ゴスロリの店で買った可愛らしくデコられたオペラグラスを手にしてストーキングの真最中だった。
マンションを見つけるのは容易かった。
雨宮がバス通だと知ると、まずは停留所までつけた。
次の日には、自分の車でバスを遠巻きに追いかけた。
その後雨宮が降りた停留所を確認して帰り、更に翌日その停留所から少し離れた場所に陣取り、先回りして雨宮が降りるのを待った。観察対象が勘の鋭い人間の時には、一度に突き止めないで時間をかけるのだ。
雨宮は大学を数日病欠していた。
カイリは雨宮を巣に引き入れる好機かもしれないと踏んで観察を続けていたのだが、雨宮の部屋はカーテンが引いてあって中の様子は一向に分からずじまいだった。
もし部屋で雨宮が病で苦しんでいてもカイリには何も出来ずヤキモキするばかりだった。
雨宮という類稀な美しい小鳥。
カイリはそれを手に入れる為なら何でもする。
雨宮を未来の夫と決めつける盲信的な部分はまさに狂気じみていた。
部屋の前まで行けば、メーターから住人が中にいるかすぐに分かるのだが、マンションには監視カメラがある為それもままならない。
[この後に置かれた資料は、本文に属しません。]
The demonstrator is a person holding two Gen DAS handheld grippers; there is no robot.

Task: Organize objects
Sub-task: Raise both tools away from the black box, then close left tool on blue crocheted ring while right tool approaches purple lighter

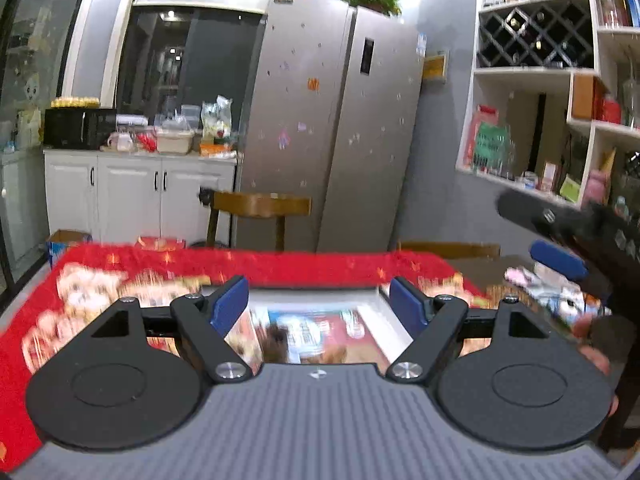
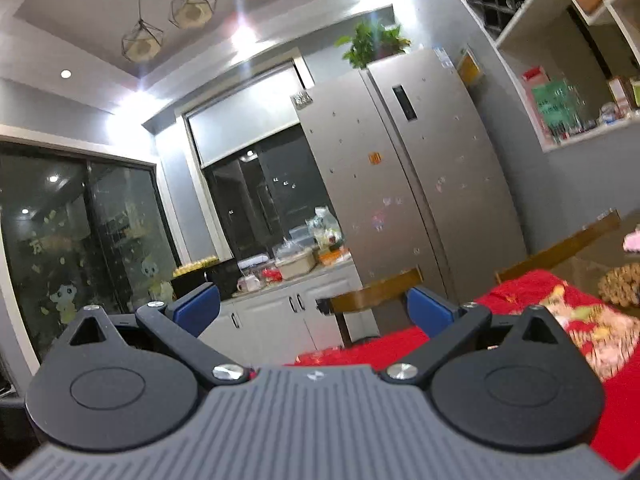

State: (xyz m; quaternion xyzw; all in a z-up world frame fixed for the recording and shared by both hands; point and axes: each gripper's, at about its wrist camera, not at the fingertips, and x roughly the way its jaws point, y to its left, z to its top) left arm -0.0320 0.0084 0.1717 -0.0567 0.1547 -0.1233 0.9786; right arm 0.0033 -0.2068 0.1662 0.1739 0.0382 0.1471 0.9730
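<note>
My left gripper is open, its blue pads wide apart above a red patterned tablecloth. A flat book or box with a white border and colourful cover lies on the cloth just below and between the jaws, blurred. My right gripper is open and empty, raised and tilted up toward the room, over the red cloth. The right gripper also shows in the left wrist view at the right edge, held above small blurred items on the table.
A wooden chair stands behind the table, a second chair back to its right. A silver fridge, white cabinets with a cluttered counter and wall shelves are beyond. A woven trivet lies on the table's right.
</note>
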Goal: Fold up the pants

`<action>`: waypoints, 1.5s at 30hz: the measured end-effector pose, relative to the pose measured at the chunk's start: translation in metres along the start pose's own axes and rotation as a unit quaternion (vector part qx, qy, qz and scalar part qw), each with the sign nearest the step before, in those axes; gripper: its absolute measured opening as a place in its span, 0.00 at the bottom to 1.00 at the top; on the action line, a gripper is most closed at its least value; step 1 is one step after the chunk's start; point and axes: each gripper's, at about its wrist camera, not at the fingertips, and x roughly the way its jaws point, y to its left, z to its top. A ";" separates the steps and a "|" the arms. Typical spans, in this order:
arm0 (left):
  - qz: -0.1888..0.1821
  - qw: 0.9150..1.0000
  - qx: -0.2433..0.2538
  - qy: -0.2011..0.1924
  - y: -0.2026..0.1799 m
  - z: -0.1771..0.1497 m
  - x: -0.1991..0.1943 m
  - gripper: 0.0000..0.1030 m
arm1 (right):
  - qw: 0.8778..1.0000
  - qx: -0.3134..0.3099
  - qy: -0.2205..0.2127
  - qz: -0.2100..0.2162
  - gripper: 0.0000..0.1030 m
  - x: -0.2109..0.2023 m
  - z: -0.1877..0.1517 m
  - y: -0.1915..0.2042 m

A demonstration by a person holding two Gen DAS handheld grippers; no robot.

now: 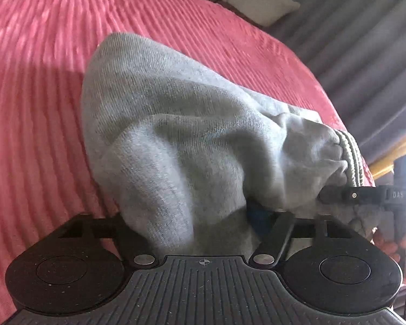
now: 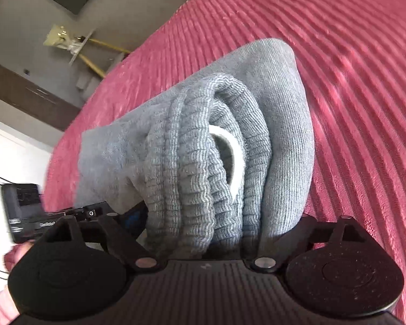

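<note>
Both grippers pinch the grey sweatpants [image 1: 176,140] from opposite sides. Left gripper [image 1: 203,230] has its fingers closed on plain grey cloth, and right gripper [image 2: 203,230] clamps the bunched ribbed waistband [image 2: 192,168], where a white drawstring loop [image 2: 234,157] shows. Held this way, the garment hangs bundled just above the pink ribbed bedspread [image 1: 40,81], its far end drooping toward it. Two grips probably let the person carry a doubled-over stack level, so the fold stays together before being laid down. Grey curtains [image 1: 365,40] hang beyond the bed.
</note>
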 end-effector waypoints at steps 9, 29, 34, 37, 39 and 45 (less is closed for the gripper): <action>0.014 0.999 0.021 -0.041 -0.027 0.022 -0.042 0.39 | 0.995 -0.066 -0.057 -0.042 0.61 -0.023 0.004 0.038; 0.205 0.968 0.001 -0.144 -0.011 0.081 -0.022 0.88 | 0.980 -0.028 -0.120 -0.159 0.94 0.026 0.131 0.012; 0.226 0.956 0.072 -0.175 -0.028 0.039 -0.043 0.92 | 0.968 -0.064 -0.176 -0.165 0.95 -0.005 0.086 0.017; 0.263 0.951 0.092 -0.135 -0.028 0.029 -0.013 0.92 | 0.971 -0.076 -0.179 -0.140 0.95 -0.004 0.063 0.018; 0.290 0.945 0.095 -0.120 -0.021 0.021 -0.002 0.93 | 0.958 -0.110 -0.182 -0.190 0.95 0.003 0.056 0.016; 0.330 0.937 0.036 -0.107 -0.002 0.013 -0.023 0.94 | 0.943 -0.129 -0.179 -0.248 0.95 0.006 0.047 0.039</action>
それに、もしカイリが部屋を訪れたところで、雨宮が部屋に上げてくれる事はなく、逆にどうして家を知っているのだと不審げに問われる筈とそのあたりは妙に現実的だった。
カイリは自分が小鳥たちに対して深い愛情を持っている事と共に、自分が彼らにストーキング行為をし、背いた小鳥を始末(殺人)した事、重大な犯罪を犯している事に正しく自覚がある。
だが、悔やむ気持ちは何処にも無い。
逆に殺人に関しては妙な自信さえ持ち、良心やモラルというものが完璧に欠如していた。
欲しいものが手に入ったら嬉しい。
理由は単純だ。
欲しいと思ったら何が何でも欲しかった。
カイリは清楚な外見と反比例する様に自分勝手で貪欲な魂をその身に宿していた。